I think there are command id:s for deleting a word forward.

mattly21:12:34

... oh i thought i had tried that

mattly21:12:33

del isn't common on most keyboards anymore but I have it on mine

pez21:12:44

fn+backspace on my Mac.

pez21:12:16

With Calva Paredit you can delete the next sexp, with ctrl+shift+backspace. It often makes more sense in a clojure file than deleting a word.

pez21:12:59

Haha, you can put whatever on your keyboard!

mattly21:12:09

yeah, it's been fun to play around with

mseddon21:12:55

@pez on cool lighttable/protorepl goodness, perhaps helping along https://github.com/Microsoft/vscode/issues/3220 might help

mseddon21:12:26

oh... look, you're in that thread, too, @pez. 😄

mseddon21:12:33

it's 2 years old.. so.. don't hold your breath just yet 😉

pez21:12:56

Yeah, I don’t remember what my input to the thread was, but I probably tried to bump it. 😃

pez21:12:07

I have since been thinking that a way to do something like that would be to use vscode custom tree views. Together with nav that could become pretty powerful.

pez21:12:47

Think something like “Watch Expressions” in a debugger.
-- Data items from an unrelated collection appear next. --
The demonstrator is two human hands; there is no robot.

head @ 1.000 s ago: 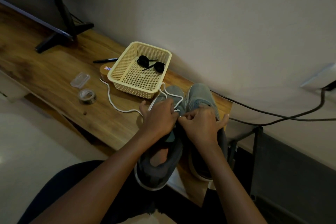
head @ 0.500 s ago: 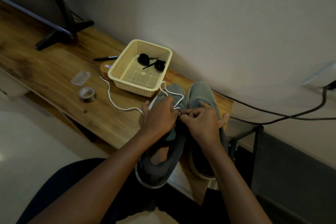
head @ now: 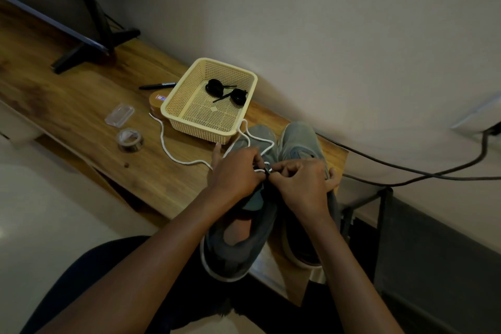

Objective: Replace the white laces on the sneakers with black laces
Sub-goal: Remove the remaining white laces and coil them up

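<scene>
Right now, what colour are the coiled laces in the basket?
Black; the coiled laces in the basket show best in the head view.

Our wooden table along the wall, and what rests on it.

At the far end of the wooden table (head: 81,106) we see a black stand foot (head: 81,55). A black pen (head: 157,86) lies just beside the cream basket (head: 200,130), with a brown disc (head: 155,102) tucked against the basket's left corner. Nearer the front edge sit a clear plastic case (head: 119,116) and a tape roll (head: 130,139). A white lace (head: 173,153) trails over the wood to two grey sneakers (head: 298,141), which stand side by side at the right end with their heels at the front edge.
</scene>
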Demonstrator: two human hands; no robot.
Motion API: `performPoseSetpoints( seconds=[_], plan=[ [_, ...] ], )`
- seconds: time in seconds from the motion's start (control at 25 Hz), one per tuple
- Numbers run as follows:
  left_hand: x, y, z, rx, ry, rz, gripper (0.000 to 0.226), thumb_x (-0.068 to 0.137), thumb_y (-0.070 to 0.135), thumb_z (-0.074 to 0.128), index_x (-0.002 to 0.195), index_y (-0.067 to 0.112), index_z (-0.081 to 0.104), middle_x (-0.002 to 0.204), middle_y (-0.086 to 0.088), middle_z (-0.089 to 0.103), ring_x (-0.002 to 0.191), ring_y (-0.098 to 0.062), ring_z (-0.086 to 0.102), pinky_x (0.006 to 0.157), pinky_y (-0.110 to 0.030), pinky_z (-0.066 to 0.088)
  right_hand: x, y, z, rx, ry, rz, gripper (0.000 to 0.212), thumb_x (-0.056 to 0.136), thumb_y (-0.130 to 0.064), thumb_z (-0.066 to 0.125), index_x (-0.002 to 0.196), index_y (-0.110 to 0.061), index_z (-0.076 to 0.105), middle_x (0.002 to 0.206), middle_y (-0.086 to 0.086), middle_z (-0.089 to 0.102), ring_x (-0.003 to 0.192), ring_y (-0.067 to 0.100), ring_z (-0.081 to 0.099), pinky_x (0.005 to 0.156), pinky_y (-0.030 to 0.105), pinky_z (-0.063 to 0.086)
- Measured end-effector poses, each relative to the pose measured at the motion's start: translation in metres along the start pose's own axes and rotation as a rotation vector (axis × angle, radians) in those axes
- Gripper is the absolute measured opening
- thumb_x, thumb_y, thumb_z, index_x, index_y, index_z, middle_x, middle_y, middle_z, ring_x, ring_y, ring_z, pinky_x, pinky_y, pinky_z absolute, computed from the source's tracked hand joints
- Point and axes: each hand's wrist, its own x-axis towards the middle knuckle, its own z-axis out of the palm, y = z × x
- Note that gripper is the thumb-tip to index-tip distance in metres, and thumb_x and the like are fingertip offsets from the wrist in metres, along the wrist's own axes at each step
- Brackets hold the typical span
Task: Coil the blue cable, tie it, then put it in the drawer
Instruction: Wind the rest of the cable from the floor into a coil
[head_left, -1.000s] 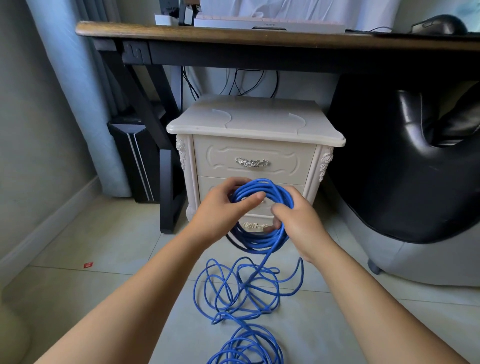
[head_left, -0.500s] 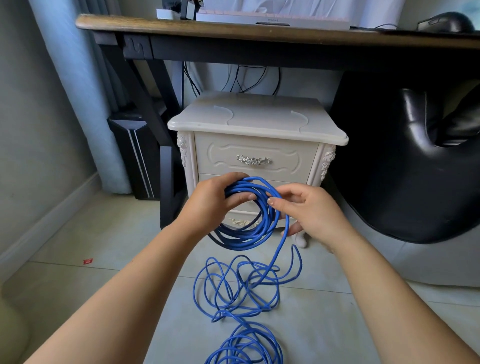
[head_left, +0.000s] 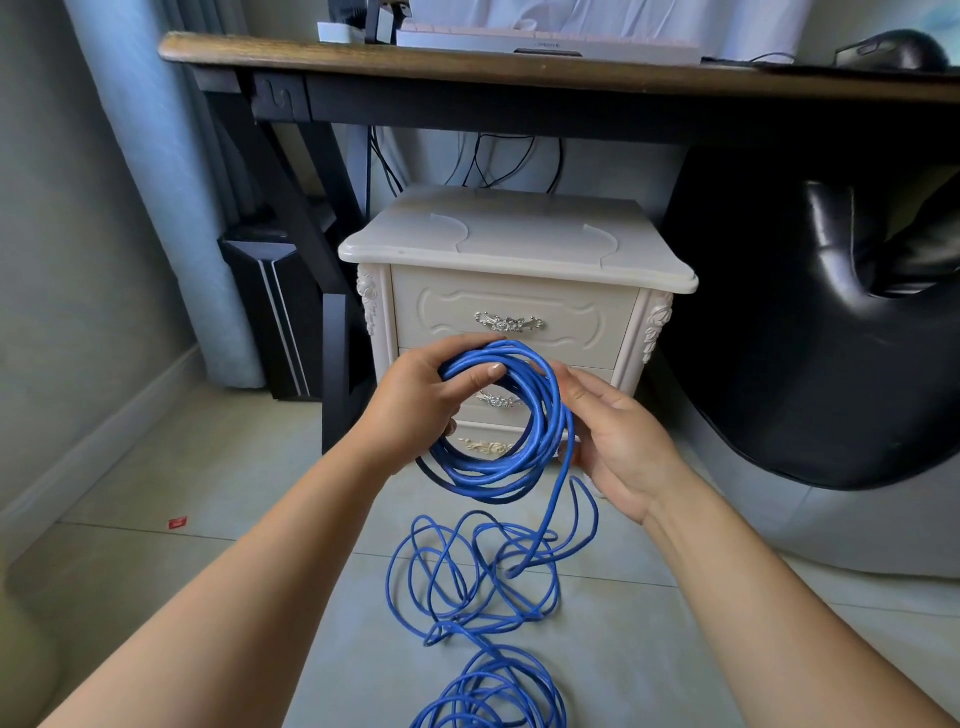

Whenever you evaluate something it would be added to the view, and would stay there for as long as the evaluation was active in the editor. And in the tree view you would be able to unfold whatever data structure that resulted from the evaluations..

pez21:12:50

If we can track an evaluation as the file is being edited the tree view could offer UI for reevaluating entries.

mseddon21:12:09

Yeah that might be worth persuing

pez21:12:37

Right now I have started with a thing that might be a bit too hard for me to solve. I am fed up with how I currently need to open and close sockets for every nrepl msg. But to fix that I need a much less naive way of handling bencode decoding. And neither bencode, nore sockets is really part of my skill set. I’m not really a programmer, just a product manager who caught interest in Clojure. Haha.

mattly21:12:19

coulda fooled me

pez21:12:12

We learn what we need to learn to get things done, right? 😃

mseddon21:12:28

😄 Heading out now but happy to give you a second pair of eyes tomorrow.